Geç de olsa, başlıkta 1 aralık yazarak hile de yapsam, arkadan geliyorum.
Blog fırtınası görevleri;
Gün 1. Yazınıza “Bir varmış, bir yokmuş” ile başlayın.
Gün 2. Herhangi bir kitabın, herhangi bir sayfasını açın ve bir satır seçin. O satırla yazıya başlayın, gerisi sizden…
Gün 3. Dünyada istediğiniz bir yere gidebilecek olsanız nereyi seçerdiniz, düşünün. Oradaki deneyiminizi yazın.
Gün 4. Kafanızdan bir karakter atın ve onun hikayesini yazın.
Gün 5. Bir rüyanızı veya kabusunuzu hikaye şeklinde yazın.
Gün 6. “Mutfakta penceremin önünde duruyorum…” Başlangıç cümlesi bu, gerisi serbest.
Gün 7. En sevdiğiniz mevsimi yazınızda okuyuculara da yaşatın.
Gün 8. En sevdiğiniz şarkıyı alın, ismi ve sözleri yazınıza ilham olsun.
Gün 9. Bir kafedesiniz, başınızı kaldırdınız ki kimi göresiniz! “Kimi” kısmı size kalmış, buyrun yazıda anlatın.
Gün 10. Eskiden yazdığınız bir şeyi bulun.

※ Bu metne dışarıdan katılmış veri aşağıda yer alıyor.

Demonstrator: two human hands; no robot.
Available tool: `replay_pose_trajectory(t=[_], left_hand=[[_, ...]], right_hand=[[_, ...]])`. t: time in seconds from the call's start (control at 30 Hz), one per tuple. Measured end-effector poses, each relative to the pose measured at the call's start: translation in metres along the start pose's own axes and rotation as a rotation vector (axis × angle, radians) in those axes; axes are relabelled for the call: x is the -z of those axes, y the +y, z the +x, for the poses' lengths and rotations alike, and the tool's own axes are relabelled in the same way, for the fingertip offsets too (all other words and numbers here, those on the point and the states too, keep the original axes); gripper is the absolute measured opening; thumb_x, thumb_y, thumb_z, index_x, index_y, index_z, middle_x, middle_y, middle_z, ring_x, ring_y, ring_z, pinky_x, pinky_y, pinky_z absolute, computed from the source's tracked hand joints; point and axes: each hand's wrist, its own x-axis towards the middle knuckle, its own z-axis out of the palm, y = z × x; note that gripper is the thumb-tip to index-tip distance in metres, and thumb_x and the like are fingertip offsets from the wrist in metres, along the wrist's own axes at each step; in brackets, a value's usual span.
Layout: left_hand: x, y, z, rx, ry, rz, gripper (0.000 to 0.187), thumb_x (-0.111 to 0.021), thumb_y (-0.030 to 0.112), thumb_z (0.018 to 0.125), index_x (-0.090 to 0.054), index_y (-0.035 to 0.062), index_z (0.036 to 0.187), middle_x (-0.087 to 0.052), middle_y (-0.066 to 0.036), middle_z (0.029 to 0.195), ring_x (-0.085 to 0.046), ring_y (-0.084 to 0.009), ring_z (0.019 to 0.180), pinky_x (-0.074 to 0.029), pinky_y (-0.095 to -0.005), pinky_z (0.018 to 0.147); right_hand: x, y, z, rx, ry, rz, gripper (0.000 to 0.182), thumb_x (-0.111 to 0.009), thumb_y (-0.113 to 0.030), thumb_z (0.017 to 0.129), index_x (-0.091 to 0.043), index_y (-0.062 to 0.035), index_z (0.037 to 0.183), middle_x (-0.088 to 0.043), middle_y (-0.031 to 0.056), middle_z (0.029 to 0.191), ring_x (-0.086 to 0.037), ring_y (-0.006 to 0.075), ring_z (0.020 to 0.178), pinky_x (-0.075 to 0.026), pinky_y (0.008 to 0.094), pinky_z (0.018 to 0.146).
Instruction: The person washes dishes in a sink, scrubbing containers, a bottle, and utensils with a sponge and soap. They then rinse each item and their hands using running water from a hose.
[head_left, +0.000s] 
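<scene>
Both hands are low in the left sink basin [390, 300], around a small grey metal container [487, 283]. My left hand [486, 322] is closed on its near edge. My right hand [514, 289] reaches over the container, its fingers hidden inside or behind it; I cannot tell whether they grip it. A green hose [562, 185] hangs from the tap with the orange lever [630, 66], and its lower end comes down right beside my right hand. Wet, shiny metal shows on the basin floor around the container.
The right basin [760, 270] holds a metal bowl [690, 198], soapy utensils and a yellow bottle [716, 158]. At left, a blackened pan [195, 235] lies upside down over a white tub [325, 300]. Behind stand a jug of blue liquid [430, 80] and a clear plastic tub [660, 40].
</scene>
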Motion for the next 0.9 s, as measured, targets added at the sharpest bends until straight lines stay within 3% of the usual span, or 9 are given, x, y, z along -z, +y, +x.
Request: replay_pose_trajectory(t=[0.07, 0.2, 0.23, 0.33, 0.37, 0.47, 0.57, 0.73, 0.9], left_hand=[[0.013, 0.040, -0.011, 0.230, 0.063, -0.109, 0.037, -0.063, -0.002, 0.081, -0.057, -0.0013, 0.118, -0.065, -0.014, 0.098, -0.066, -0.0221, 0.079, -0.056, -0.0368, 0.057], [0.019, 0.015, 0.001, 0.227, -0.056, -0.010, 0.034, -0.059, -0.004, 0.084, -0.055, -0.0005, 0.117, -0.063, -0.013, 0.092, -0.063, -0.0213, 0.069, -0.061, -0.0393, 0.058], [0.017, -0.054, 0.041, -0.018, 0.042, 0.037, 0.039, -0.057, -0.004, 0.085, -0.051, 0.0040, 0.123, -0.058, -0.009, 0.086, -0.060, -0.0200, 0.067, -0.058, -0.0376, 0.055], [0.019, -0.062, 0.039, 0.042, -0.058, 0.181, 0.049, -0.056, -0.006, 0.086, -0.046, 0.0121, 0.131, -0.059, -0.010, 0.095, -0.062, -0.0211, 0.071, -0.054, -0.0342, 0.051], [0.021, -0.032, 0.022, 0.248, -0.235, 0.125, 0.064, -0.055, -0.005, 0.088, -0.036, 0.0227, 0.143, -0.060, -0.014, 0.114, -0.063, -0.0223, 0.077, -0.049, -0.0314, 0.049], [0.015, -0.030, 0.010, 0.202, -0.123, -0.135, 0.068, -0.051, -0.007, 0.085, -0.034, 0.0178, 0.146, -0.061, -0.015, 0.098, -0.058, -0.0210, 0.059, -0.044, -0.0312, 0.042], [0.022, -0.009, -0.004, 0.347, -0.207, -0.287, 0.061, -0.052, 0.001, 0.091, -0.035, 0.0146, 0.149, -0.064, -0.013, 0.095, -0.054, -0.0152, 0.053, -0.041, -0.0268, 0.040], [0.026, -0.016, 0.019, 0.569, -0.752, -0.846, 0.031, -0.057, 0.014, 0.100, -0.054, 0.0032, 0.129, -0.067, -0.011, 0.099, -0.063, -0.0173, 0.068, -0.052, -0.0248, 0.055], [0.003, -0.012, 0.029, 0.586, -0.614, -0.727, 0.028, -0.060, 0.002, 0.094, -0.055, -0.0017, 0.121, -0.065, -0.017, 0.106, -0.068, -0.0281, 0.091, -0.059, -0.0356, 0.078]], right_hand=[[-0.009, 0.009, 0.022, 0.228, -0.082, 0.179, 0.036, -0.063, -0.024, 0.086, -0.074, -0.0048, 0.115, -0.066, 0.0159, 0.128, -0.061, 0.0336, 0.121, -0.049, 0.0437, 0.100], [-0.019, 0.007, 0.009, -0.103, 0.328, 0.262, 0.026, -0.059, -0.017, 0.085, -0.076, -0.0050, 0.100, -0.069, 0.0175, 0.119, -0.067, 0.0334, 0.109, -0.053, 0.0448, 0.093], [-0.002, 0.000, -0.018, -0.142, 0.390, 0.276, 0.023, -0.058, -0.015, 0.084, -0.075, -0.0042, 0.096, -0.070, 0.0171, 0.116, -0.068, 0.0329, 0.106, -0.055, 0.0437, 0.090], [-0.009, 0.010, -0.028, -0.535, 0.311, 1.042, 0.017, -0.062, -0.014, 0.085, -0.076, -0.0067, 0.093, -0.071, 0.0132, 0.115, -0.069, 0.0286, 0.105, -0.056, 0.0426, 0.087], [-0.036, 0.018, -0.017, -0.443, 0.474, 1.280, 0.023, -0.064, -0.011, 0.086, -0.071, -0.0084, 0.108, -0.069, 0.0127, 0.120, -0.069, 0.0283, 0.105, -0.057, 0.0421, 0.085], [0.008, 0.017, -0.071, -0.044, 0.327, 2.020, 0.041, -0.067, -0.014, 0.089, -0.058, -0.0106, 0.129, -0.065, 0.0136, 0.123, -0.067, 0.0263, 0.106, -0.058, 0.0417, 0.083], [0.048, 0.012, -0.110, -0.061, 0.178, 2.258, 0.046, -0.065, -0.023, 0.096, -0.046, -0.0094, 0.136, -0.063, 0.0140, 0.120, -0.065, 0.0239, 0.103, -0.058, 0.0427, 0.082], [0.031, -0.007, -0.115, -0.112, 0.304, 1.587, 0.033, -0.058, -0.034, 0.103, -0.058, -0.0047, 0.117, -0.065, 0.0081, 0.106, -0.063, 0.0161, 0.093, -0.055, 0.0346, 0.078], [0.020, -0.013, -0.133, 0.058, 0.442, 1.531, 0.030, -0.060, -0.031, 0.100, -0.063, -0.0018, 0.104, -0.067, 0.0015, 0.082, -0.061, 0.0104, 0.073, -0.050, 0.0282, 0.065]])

Girişini tekrar yazıp ona yepyeni bir ton verin.
Gün 11. İlk işiniz hakkında yazın.
Gün 12. Sevdiğiniz birini bir karaktere çevirin ve onun hakkında yazın.
Gün 13. Hep hayalini kurduğunuz evde yaşıyor olsanız nasıl bir şey olurdu onu yazın.

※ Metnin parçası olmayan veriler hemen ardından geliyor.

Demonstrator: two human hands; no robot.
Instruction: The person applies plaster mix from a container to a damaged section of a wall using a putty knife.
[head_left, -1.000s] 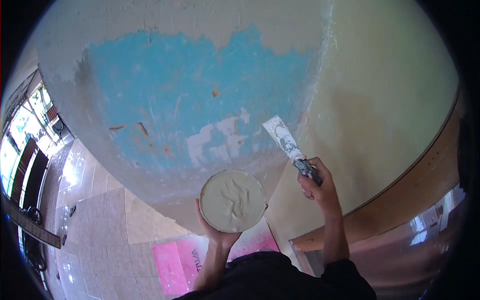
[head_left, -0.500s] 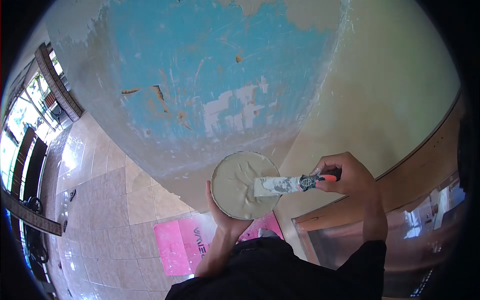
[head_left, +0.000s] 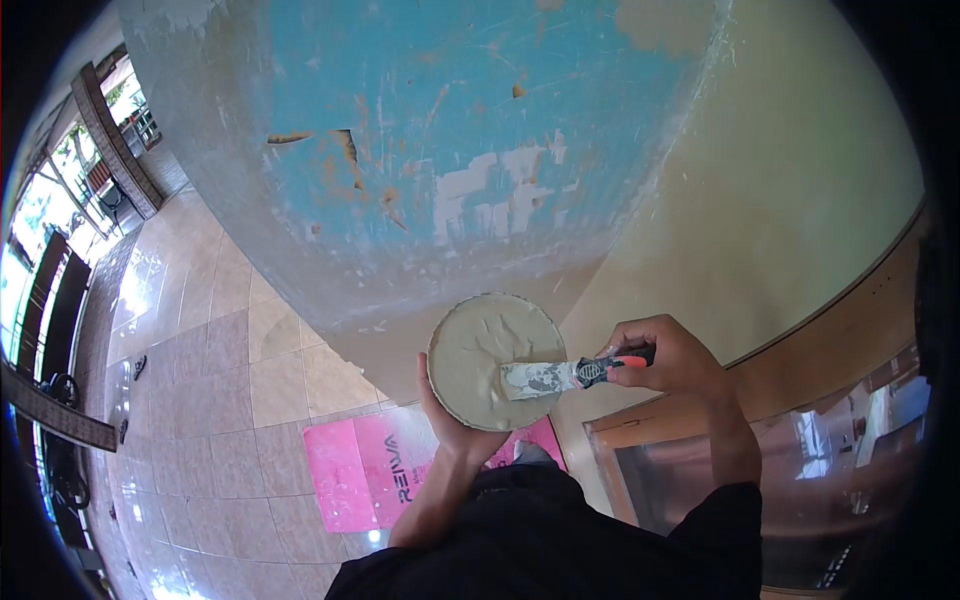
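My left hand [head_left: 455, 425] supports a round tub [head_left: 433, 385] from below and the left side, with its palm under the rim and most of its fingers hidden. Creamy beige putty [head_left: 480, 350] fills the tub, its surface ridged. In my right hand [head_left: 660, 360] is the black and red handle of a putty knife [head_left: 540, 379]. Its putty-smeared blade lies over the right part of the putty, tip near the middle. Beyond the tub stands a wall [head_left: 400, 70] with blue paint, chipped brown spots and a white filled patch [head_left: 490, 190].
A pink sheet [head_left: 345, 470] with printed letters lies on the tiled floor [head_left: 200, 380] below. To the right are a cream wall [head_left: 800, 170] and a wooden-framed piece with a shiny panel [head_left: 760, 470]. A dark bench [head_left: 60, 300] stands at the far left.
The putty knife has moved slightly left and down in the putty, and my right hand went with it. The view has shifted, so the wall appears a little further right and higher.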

Gün 14. “Fırtınalı ve karanlık bir geceydi…” Yazıya bununla başlıyoruz, sonra neler oluyor bakıyoruz.
Gün 15. İyi ya da kötü, herhangi bir çocukluk anınıza yeniden hayat verin, bugünkü içgörülerinizle tekrar bakın.
Gün 16. Son yediğiniz yemeği tüm detaylarıyla anlatın, ağzımız sulansın.
Gün 17. Bugüne kadar yaptığınız en güzel tatili yarattığınız bir karakter yaşamış gibi anlatın.
Gün 18. En sevdiğiniz kitabın adı yazınıza ilham versin.
Gün 19. Çocukkenki halinizi hikayenizdeki bir karakter olarak anlatın.
Gün 20. Burcunuzun özellikleriyle bir karakter veya bir dünya yaratın.
Gün 21. Dışarı çıkın ve dışarıda gördükleriniz hakkında yazın.
Gün 22. Geçmiş hayatınızda biriymişsiniz. Kimmişsiniz? Ne yaparmışsınız?
Gün 23. En sevdiğiniz kurgu karakterin günlüğüne yazdığı bir yazıyı yazın.
Gün 24. Bir gemi veya araba yolculuğundasınız, sizden yaşamak isteyeceğiniz yol hikayesini bekliyoruz.
Gün 25. Su temasına dair aklınıza geleni yazın.
Gün 26. Geleceği hayal ettiğinizde ne görüyorsunuz? Bilim-kurgudan bahsediyoruz, evet!
Gün 27. En sevdiğiniz peri masalına yeni bir son yazın.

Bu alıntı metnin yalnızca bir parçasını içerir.